For day-ahead and intraday operations, these forecasts improve accuracy for market bids and dispatch, strengthening both reliability planning and risk management. Over the long-term, those same models extend years into the future, combining economic and demographic trends with scenarios for weather and electrification.
Behind the meter, GridX uses load disaggregation of AMI data to identify both the presence and behavior of EVs, rooftop solar, home batteries, and other significant loads.
These insights help utilities and retailers understand how customer behavior and new technologies are driving demand changes, and what those shifts mean for future planning and operations.
“As electrification accelerates and distributed energy resources expand, utilities and energy retailers will face an even greater need to balance reliability, affordability, and sustainability in an increasingly dynamic grid. Bringing forecasting and rate analytics together to meet that challenge gives planners the foresight to anticipate change and the confidence to plan and respond.”
The Power of Integration
When forecasting and behind-the-meter insights are integrated, they create a more complete picture.
A retailer identifying sharper evening peaks can use those insights to reshape tariffs and customer programs for a more balanced load. The same data can help a utility identify transformers under stress and target reinforcement investments where it matters most.
For planners, scenario modeling provides a way to explore uncertainty by testing what happens if temperatures rise or fall by a few degrees, or if projected EV and battery adoption rates were to change. Ultimately, it’s about having the data and tools to anticipate and plan for change rather than reacting to it.
Forecasts that Drive Action
This approach is defined by precision and usability – bringing data, models, and context together in a way that makes decision-making faster and outcomes more reliable.
Forecasting only creates value when it’s clear, usable, and grounded in reality. Rather than presenting a wide range of possible outcomes, GridX focuses on the most probable forecast first, then enables users to generate optional scenarios around it.
Users can view and assess both the most probable forecast and a range of possible variations, giving them the clarity to weigh risk, test strategy, and act with confidence. It’s forecasting designed for action, not data for its own sake.
Accelerating Rate Innovation
The same clarity that makes forecasting actionable also transforms how rates are established. With a deeper understanding of when and where load shifts are likely to occur, we can also identify which customers or technologies are driving those changes.

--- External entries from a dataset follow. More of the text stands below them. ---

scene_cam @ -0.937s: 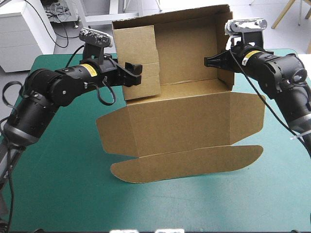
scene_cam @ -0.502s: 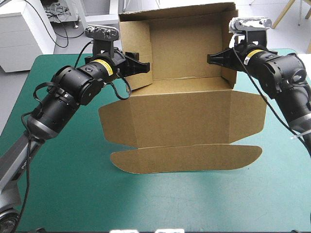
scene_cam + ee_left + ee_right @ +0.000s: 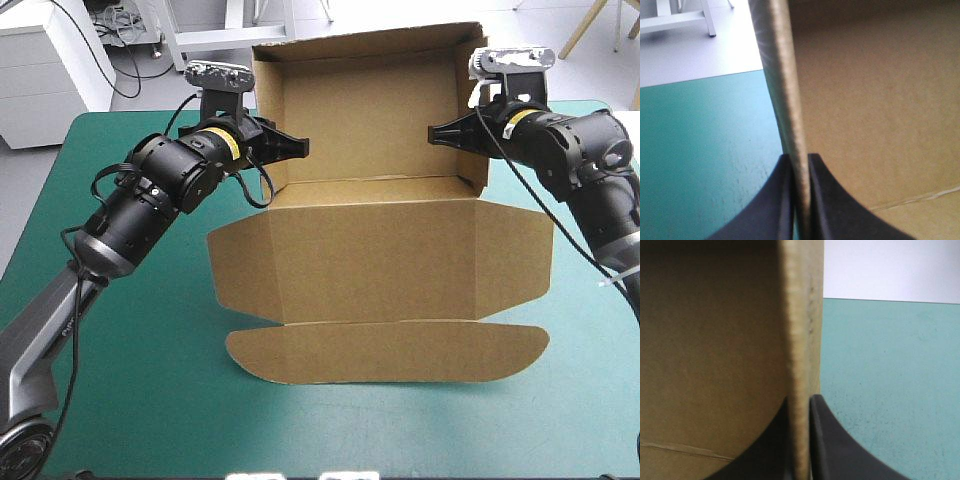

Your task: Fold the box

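One box (image 3: 380, 260), two claws, left claw (image 3: 303, 146), right claw (image 3: 432, 133)

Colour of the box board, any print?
The box is plain brown, no print visible; high view shows it best.

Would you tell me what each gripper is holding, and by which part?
Both hold the box: the left gripper pinches its left side wall, the right gripper its right side wall.

Teal-green table (image 3: 120, 400) under a brown box (image 3: 380, 270), lid flat toward the near edge.
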Available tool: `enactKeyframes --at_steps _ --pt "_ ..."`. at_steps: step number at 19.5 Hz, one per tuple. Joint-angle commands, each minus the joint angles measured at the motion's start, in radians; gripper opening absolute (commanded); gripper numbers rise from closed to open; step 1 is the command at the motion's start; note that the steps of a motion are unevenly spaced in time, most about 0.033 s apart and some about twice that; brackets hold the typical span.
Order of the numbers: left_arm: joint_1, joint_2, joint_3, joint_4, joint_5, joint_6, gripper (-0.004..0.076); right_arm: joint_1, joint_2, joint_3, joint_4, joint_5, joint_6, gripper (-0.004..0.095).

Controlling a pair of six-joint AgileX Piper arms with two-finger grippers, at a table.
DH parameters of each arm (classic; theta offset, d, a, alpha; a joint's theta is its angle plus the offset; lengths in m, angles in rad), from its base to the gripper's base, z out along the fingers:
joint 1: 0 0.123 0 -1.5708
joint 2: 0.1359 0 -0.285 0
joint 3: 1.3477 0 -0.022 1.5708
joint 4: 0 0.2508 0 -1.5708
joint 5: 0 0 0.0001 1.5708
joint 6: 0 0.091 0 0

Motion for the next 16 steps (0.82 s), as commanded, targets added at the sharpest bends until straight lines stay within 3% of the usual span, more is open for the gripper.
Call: enactKeyframes --at_steps 1,8,16 --pt "-0.018 0.000 -0.034 -0.009 -0.027 0.008 -0.0006 0.014 0.002 -0.030 0.103 -0.025 -0.025 -0.0004" --pt "-0.018 0.097 -0.034 -0.011 0.127 0.027 -0.0006 0.014 0.171 -0.030 0.134 0.262 -0.116 -0.0004" --pt "-0.018 0.206 -0.034 -0.047 0.306 0.109 -0.0006 0.014 0.293 -0.030 0.187 0.314 -0.149 -0.0004"
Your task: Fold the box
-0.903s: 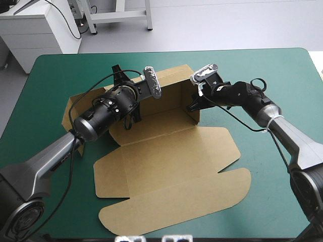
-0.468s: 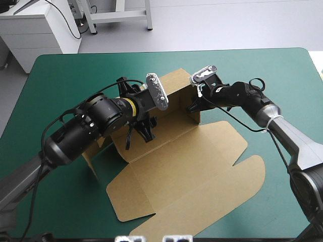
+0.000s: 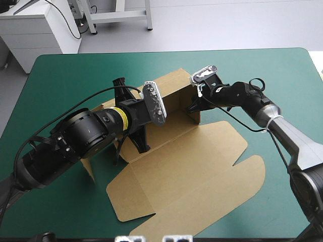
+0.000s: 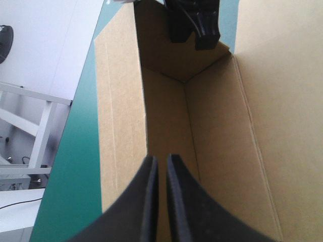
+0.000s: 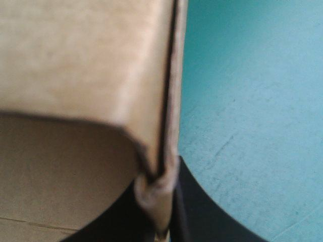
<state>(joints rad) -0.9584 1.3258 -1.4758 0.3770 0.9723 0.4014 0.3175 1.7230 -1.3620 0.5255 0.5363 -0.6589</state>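
One box (image 3: 202, 151), part-raised: our left hand (image 4: 160, 159) and right hand (image 5: 160, 186) each pinch a wall; we fear uneven pulling tears or buckles it.

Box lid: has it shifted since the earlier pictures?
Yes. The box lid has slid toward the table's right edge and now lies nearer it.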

This enables planners to model and evaluate new pricing structures before they’re implemented. That insight helps identify which tariffs will deliver affordability and resilience under future demand conditions, while aligning with customer behavior and decarbonization goals. This creates a new level of rate precision that enables stronger customer programs and more sustainable business models.
The Next Chapter
Looking ahead, opportunity lies in how the capabilities of precise forecasting, grid analytics, and customer insights will continue to evolve.

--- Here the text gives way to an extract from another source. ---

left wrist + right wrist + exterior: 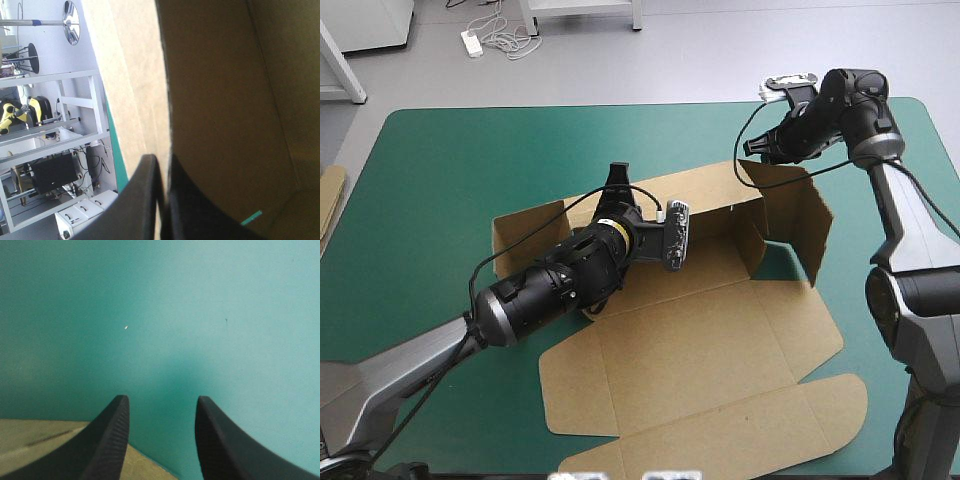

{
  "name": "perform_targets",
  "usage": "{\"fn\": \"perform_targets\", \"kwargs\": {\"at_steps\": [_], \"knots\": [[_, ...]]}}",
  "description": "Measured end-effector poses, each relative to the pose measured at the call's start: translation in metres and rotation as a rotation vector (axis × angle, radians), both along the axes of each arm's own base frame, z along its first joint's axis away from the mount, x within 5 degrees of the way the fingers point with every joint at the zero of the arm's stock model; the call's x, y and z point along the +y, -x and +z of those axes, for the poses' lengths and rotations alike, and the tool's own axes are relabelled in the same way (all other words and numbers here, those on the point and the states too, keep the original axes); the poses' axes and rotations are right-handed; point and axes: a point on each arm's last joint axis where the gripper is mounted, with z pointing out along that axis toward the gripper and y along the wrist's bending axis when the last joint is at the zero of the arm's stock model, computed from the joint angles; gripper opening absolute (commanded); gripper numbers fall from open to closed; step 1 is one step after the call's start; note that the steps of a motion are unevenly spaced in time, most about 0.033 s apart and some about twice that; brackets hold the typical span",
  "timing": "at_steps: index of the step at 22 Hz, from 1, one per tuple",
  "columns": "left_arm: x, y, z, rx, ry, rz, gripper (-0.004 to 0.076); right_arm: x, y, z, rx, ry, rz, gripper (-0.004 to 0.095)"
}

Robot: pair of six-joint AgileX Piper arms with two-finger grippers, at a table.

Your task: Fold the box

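My left fingers [142,200] pinch the box's [720,340] raised far wall, in the middle of the desk [440,200]. My right fingers [112,440] hang open and empty past its far right corner. The near flaps lie flat, so I judge most folding is left.

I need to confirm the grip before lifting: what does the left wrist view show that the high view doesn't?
Only the left wrist view: the left jaws all but shut, a raised wall of the box pinched between them. Only the high view: the whole box, far walls up, near flaps flat, the right jaws by its far right corner. Both: brown board on the teal-green cover.
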Motion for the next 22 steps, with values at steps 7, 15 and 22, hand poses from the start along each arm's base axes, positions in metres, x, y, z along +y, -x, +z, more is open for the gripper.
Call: {"fn": "perform_targets", "kwargs": {"at_steps": [7, 15, 22], "knots": [[0.000, 0.000, 0.000, -0.002, 0.003, 0.002, -0.0009, -0.002, 0.041, -0.009, 0.114, -0.005, 0.040, 0.0391], [0.000, 0.000, 0.000, 0.000, 0.018, 0.011, -0.0009, -0.002, 0.076, -0.002, 0.004, -0.042, 0.093, 0.0390], [0.000, 0.000, 0.000, 0.000, 0.021, 0.014, -0.0009, -0.001, 0.096, -0.014, -0.051, -0.056, 0.151, 0.0390]]}}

As electrification accelerates and distributed energy resources expand, utilities and energy retailers will face an even greater need to balance reliability, affordability, and sustainability in an increasingly dynamic grid.
Bringing forecasting and rate analytics together to meet that challenge gives planners the foresight to anticipate change and the confidence to plan and respond.
Forecasting the future isn’t about predicting every single variable. Having all the data in the world at your fingertips means little if you cannot use it easily and with purpose.
What matters is providing decision-makers with the insights and clarity they need to plan with confidence, to turn data into action, and to power growth built on understanding rather than assumption. That’s how the next chapter of the energy transition will be delivered.